The tracker is intended to give members of the public a local view of performance against national targets, though the publisher and NHS England emphasise caveats about how data are collected and presented. Ambulance response measures are recorded and published at regional level rather than by individual trust, meaning response-time figures shown alongside a specific trust reflect performance across a wider geography. The reliance on Type 1 attendances for four‑hour analyses means performance for specialised A&E services will be handled differently in the tracker’s 12‑hour metrics.

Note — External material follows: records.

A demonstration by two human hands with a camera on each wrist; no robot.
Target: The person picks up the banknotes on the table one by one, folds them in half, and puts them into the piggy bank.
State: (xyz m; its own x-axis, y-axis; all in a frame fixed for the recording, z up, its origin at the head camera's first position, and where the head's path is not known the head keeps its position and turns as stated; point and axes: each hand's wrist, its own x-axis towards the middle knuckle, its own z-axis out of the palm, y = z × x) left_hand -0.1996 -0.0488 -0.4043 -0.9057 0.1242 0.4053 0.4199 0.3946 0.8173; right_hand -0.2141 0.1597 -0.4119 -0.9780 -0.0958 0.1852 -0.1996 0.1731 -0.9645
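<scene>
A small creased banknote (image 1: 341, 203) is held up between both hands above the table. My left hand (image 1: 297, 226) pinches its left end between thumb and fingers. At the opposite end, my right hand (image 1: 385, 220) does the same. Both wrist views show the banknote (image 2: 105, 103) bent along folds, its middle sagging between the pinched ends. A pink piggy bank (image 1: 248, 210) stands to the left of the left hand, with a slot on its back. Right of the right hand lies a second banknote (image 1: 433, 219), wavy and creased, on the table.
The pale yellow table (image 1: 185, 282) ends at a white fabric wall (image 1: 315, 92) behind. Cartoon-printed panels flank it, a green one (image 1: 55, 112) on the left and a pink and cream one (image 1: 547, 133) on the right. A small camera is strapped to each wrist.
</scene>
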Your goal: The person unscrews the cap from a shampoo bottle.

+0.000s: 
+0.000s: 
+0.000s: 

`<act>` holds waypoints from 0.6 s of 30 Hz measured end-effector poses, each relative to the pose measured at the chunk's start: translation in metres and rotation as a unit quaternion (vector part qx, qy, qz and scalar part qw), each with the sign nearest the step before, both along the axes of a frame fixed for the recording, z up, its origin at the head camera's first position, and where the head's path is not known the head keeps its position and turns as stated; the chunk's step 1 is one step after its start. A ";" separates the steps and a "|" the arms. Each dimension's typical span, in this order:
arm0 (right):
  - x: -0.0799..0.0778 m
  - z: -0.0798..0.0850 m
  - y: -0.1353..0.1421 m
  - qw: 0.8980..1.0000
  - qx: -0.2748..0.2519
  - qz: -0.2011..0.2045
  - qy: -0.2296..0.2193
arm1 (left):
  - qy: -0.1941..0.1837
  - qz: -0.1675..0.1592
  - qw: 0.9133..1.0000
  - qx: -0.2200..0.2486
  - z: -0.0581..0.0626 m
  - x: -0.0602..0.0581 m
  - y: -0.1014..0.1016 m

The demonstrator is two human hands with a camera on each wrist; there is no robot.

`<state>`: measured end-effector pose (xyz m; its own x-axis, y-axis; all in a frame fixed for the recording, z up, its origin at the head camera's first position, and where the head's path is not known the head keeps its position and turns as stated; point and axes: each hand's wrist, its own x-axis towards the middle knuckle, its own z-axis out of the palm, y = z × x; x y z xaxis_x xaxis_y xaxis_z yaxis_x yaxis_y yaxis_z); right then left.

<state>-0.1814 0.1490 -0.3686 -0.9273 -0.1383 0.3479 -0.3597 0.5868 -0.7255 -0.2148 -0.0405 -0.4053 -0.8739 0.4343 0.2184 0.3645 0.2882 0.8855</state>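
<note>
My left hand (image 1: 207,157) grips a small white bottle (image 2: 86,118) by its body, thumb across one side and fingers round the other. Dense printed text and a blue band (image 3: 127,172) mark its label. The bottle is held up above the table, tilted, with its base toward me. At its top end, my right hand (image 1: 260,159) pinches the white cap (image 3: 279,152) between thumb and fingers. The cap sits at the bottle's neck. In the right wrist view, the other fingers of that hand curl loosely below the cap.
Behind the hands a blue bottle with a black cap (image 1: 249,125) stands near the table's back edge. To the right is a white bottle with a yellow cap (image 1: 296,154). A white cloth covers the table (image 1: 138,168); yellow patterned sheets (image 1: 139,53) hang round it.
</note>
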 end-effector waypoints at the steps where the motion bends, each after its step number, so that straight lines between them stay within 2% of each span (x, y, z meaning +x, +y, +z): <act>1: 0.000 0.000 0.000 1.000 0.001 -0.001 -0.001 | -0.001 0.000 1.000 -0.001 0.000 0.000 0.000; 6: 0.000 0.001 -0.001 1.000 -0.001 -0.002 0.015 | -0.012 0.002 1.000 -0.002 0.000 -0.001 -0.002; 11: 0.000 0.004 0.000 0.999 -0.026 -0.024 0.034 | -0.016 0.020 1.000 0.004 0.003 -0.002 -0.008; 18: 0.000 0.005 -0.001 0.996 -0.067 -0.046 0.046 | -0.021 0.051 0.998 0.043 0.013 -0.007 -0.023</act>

Health service performance monitoring has grown more prominent amid sustained pressure on emergency departments and rising waits for elective procedures. NHS England’s monthly statistics provide the raw figures used by analysts and journalists to monitor trends, and publishers have increasingly used interactive tools to present those figures to the public. The Daily Mail said its postcode search tool, which it described as the "ultimate NHS data tracker," was designed to make official statistics more accessible to readers.

The tracker’s methodology and limitations are set out on the site, and users seeking specific clinical advice were urged to contact their local NHS services directly. The publisher said it had matched trusts to postcodes based on distance and that data for the tracker are taken from the official NHS monthly returns. Statistics were last updated on Sept. 15, 2025.